Opinion
July 19, 1895.
The act of February 22, 1854. in relation to laying out streets in the city of Providence, called the "Betterment Act," provides that upon the coming in of the commissioners' report the court shall confirm the same, or refer it in whole or in part to the commissioners, for revisal or correction, or to new commissioners, as the court may think fit, until a report shall be made which the court shall confirm. In proceedings under the act the error of the commissioners in awarding one entire sum to the owners, lessees and parties interested in certain land taken, instead of setting out in their report the loss and damage over and above the benefit and advantage to the respective owners, lessees and parties interested separately to each as required by the act, does not affect the jurisdiction of the commissioners, but is a mere irregularity which is cured by the recommitment of the report to the commissioners and its amendment by them under the provisions of the act. Where portions of the commissioners' report are recommitted for revisal and correction on account of such irregularity an amended report when filed by them relates back to the filing of the original report, and the amended awards contained in it become in legal effect the same as if in the original report. Hence, upon the election of the city council of the city of Providence, within sixty days after the commissioners filed their first report, to make the improvement described in the report, as provided by Pub. Laws R.I. cap. 991, § 1, although such election is made prior to the filing of the amended report, the city of Providence under the act of February 22, 1854, becomes seized of the land affected by the amended report. Where an order of court recommitting the commissioners' report states upon whose motion such order is made, the recital is conclusive of the matter. If parties interested in proceedings under the Act of February 22, 1854, permit the commissioners' report to be recommitted for revisal and correction on account of any irregularity therein without objection, they must be considered as having consented to the recommitment, and to have waived all exception to any such irregularity.
STATUTORY PROCEEDINGS to lay out highways. On motion to dismiss the proceedings.
Edmund S. Hopkins Irving Champlin, for Abby A. and Mary C. Billings.
John W. Hogan, Stephen O. Edwards Walter F. Angell, for Tobias Burke.
Francis Colwell, City Solicitor, and Albert A. Baker, Assistant City Solicitor, for City of Providence.
This is a proceeding under the act of February 22, 1854, entitled "An Act in relation to Laying Out, Enlarging, Straightening or otherwise Altering Streets in the City of Providence," commonly called the "Betterment Act," and the several acts in amendment thereof.

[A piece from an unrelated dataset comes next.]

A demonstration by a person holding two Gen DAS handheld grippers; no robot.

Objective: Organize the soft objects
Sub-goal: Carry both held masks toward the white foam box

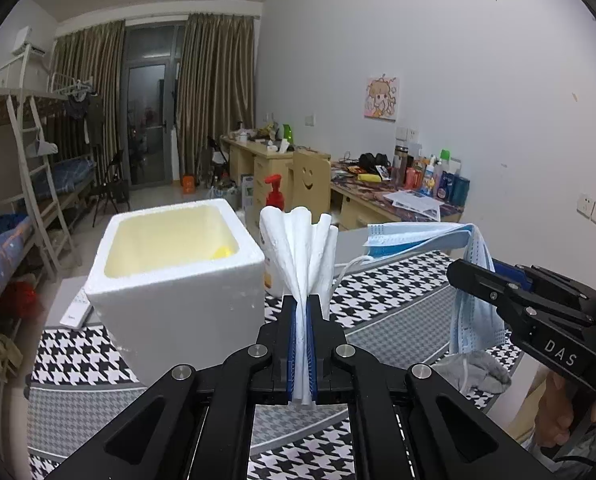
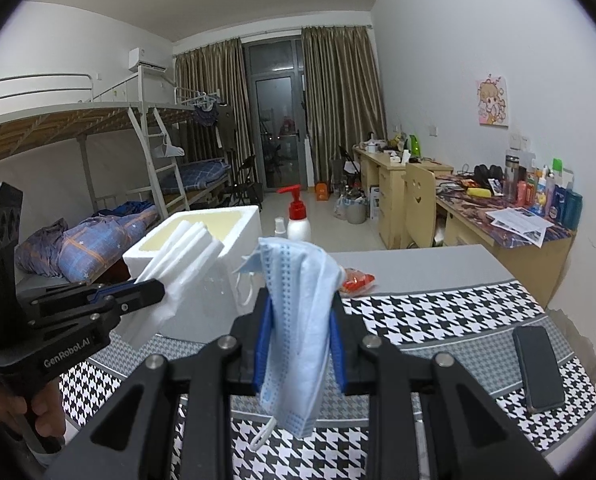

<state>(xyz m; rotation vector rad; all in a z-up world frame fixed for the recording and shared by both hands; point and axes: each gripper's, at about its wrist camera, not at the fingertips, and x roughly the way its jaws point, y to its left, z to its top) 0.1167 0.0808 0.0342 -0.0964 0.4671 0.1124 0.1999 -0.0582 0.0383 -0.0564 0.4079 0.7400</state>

The purpose of the proceeding is the layout and widening of Washington street in Providence, between Eddy and Walker streets. Commissioners were appointed as provided in the act by a decree of this court entered October 22, 1892. They made their report to the court May 3, 1894. In this report, among the estimates of the loss and damage over and above the benefit and advantage accruing to the owners and parties interested in the lands taken for the widening of the street, was the following:
Printed in 4 R.I. 230 et seq.
"To Abby A. Billings, Mary C. Billings, Tobias Burke, assignees of the lessees, on lot 355, plat 25, three thousand, nine hundred and sixty-two dollars, $3962.00."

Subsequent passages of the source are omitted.